## [TRY IT]
Which of the lines below hold the word "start"? Pull each of them out.

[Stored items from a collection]
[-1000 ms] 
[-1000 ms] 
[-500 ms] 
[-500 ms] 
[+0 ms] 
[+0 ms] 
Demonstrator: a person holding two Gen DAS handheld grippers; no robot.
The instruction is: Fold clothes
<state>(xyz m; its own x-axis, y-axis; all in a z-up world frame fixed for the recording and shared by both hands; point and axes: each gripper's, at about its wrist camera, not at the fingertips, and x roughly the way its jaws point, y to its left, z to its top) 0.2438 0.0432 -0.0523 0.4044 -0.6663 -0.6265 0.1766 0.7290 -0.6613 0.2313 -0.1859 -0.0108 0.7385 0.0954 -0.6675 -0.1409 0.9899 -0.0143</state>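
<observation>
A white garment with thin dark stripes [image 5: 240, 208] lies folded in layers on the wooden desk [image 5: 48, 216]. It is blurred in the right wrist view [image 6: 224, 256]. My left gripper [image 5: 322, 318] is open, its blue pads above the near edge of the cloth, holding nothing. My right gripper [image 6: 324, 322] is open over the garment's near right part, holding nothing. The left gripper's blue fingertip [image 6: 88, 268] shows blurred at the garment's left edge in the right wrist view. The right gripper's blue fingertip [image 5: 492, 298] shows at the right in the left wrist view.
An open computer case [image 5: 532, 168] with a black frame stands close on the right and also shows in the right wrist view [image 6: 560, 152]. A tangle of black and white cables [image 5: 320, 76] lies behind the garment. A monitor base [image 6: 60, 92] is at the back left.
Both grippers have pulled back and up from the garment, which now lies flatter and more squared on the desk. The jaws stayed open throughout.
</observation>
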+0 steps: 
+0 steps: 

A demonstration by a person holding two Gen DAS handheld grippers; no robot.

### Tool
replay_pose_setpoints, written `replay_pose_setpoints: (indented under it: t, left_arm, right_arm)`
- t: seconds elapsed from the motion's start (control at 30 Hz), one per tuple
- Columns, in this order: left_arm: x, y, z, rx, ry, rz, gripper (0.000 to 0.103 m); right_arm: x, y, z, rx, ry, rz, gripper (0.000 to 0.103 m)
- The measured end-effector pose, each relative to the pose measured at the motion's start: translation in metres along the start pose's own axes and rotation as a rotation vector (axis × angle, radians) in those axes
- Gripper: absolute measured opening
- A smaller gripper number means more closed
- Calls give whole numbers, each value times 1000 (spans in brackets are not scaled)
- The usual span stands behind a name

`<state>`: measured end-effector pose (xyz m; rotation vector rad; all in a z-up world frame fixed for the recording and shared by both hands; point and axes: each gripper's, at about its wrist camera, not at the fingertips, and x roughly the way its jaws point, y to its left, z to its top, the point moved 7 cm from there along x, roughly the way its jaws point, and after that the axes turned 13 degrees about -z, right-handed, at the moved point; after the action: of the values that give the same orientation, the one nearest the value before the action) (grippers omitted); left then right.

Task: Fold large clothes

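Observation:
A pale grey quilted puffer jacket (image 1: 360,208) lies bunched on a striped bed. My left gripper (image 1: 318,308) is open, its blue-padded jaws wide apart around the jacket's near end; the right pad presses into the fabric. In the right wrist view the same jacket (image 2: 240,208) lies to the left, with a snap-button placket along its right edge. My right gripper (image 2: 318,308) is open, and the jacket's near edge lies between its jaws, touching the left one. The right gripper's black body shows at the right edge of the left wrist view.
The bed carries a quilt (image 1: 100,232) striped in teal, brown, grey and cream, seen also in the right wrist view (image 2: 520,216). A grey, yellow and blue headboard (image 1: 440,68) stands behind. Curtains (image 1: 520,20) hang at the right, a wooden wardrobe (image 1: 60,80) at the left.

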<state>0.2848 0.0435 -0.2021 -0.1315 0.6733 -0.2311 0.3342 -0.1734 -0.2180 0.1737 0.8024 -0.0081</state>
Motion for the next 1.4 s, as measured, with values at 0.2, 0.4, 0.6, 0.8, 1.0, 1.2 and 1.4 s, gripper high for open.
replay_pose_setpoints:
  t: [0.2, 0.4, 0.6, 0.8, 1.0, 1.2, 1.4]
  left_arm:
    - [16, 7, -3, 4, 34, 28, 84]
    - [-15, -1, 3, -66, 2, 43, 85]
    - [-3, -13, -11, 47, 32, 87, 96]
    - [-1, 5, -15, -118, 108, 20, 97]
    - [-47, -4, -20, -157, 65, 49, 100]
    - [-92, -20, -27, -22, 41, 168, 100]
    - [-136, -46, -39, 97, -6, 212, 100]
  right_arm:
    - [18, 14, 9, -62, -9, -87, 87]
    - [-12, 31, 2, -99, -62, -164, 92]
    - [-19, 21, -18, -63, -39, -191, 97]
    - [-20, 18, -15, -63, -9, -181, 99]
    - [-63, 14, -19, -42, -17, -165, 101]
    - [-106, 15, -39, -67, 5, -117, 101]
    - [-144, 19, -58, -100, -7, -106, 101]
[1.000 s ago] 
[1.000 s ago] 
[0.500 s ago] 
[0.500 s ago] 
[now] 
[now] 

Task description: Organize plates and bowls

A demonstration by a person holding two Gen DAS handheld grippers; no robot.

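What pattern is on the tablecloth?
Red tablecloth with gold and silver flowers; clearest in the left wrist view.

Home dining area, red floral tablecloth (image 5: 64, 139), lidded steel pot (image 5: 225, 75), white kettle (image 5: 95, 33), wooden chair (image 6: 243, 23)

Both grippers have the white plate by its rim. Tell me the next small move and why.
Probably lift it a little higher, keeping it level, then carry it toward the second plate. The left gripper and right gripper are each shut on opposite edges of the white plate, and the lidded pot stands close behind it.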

## [RESULT]
- t: seconds elapsed from the motion's start (control at 30 Hz), one per tuple
- The measured end-effector pose, each relative to the pose measured at the motion's start: translation in metres along the start pose's own axes and rotation as a rotation vector (axis × angle, radians) in those axes

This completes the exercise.